THE wildcards used in China are not popular with tour players – but one wildcard in particular, Zhao Xintong, is forging a reputation for being the man to avoid at all costs.

The 17-year-old from Shenzhen in Guangdong province did it again at the Shanghai Masters, the last match to finish on Wednesday night as he edged a thriller 5-4 against Marco Fu.

Zhao has been given 11 wildcard chances over the past three seasons, beating Ken Doherty as a 15-year-old at the International Championship in Chengdu in 2012.

And from those 11 opportunities he has won his first match seven times, progressing to the last 16 on three occasions including this latest success. Zhao beat Matt Selt in his first match here.

A clash with Ireland’s Fergal O’Brien does not entirely rule out a passage into the quarter-finals, something last achieved by a Chinese wildcard by Lyu Haotian in Chengdu two years ago.

Ding Junhui, of course, went the whole way in the 2005 China Open, taking full advantage of his good fortune to surf a wave of home fervour and claim a first ranking title by beating Stephen Hendry in the final.

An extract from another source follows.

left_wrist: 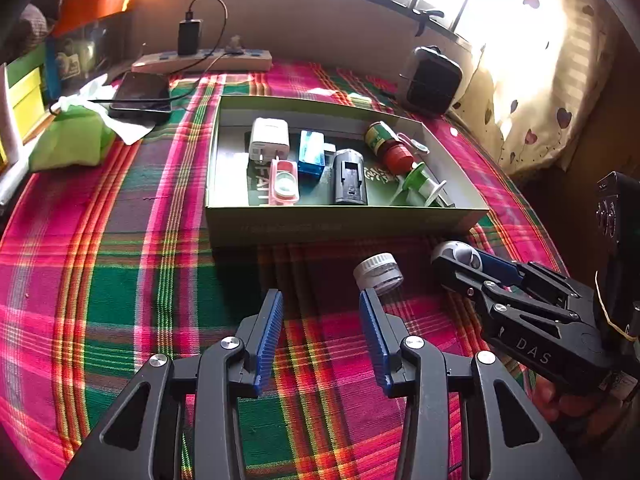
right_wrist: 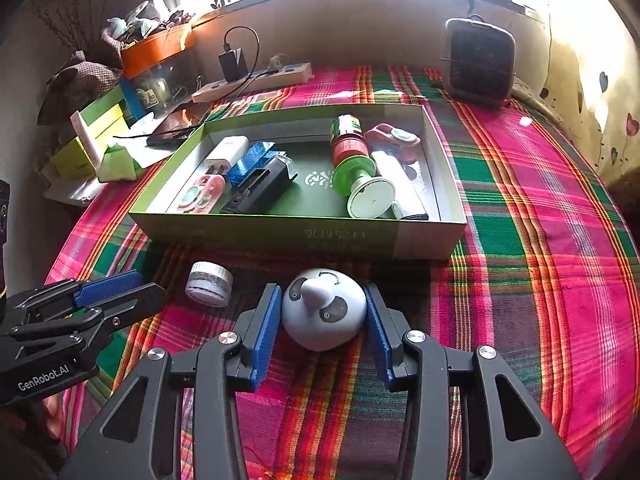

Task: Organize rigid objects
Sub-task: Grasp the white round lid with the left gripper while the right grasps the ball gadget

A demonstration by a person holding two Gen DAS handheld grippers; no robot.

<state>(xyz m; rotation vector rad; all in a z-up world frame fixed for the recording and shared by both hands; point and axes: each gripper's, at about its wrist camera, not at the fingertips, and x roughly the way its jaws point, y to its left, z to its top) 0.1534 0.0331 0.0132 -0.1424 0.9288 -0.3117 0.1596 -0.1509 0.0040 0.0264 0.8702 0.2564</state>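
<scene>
A green cardboard box lies on the plaid cloth and holds a white charger, a blue case, a pink lens case, a black battery, a red-capped bottle and a green spool. A small clear jar with a white lid lies in front of the box. My left gripper is open and empty, with its right finger just below the jar. My right gripper has its pads against both sides of a white panda-faced dome on the cloth.
A black fan heater stands at the back right. A power strip with a plugged charger and a phone lie at the back left. Green tissue pack and boxes sit at the left. A curtain hangs at the right.
</scene>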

But since then no other Chinese wildcard has won three matches in the country to reach the last eight. Lyu, in 2012, had a bye when Ronnie O’Sullivan withdrew.

Most observers thought that Zhao and Yan Bingtao looked the pick of the crop of eight at this year’s Shanghai Masters. Yan fell to Graeme Dott in the last 32 earlier on Wednesday after beating Liang Wenbo.

And the circumstances in which Zhao saw off the 36-year-old world No8 Fu showed great composure. Having led 4-2 but been pegged back, Zhao leapt on a missed match-ball blue and cleared up with 64 to win the match on the black.

The youngster even admitted afterwards that his one-point winning margin in the decider was more by luck than design, having failed to calculate properly and almost taken the pink rather then the black on more than one occasion.

Zhao could have been in Q School in the summer - but visa and schedule issues prevented that.

There seemed some confusion initially over whether he was eligible or not for any prize money at the event.

Organisers claimed he would get nothing as a non-tour player who had not qualified but the Chinese media were reporting that from the second round onwards he would get half of the money.

Either way, Zhao seemed genuine when he insisted: “I am not playing this tournament for the money, just for the experience. I don’t care about it.

“Marco is a great player and I was very surprised when he missed the blue, that was my bit of luck but I kept cool and to win on the black was amazing.

“I am very happy but I want to go further in the draw. I played well in the match today.”

Fu, a vastly experienced winner of two ranking events, said: “To be honest I thought that I was going to lose 5-1 or 5-2 at one stage – so I was pleased to get back to 4-4.

“But having got there and especially got a lead and a winning position I am very disappointed not to have won – but he played well and it was a great last break, he held himself together.”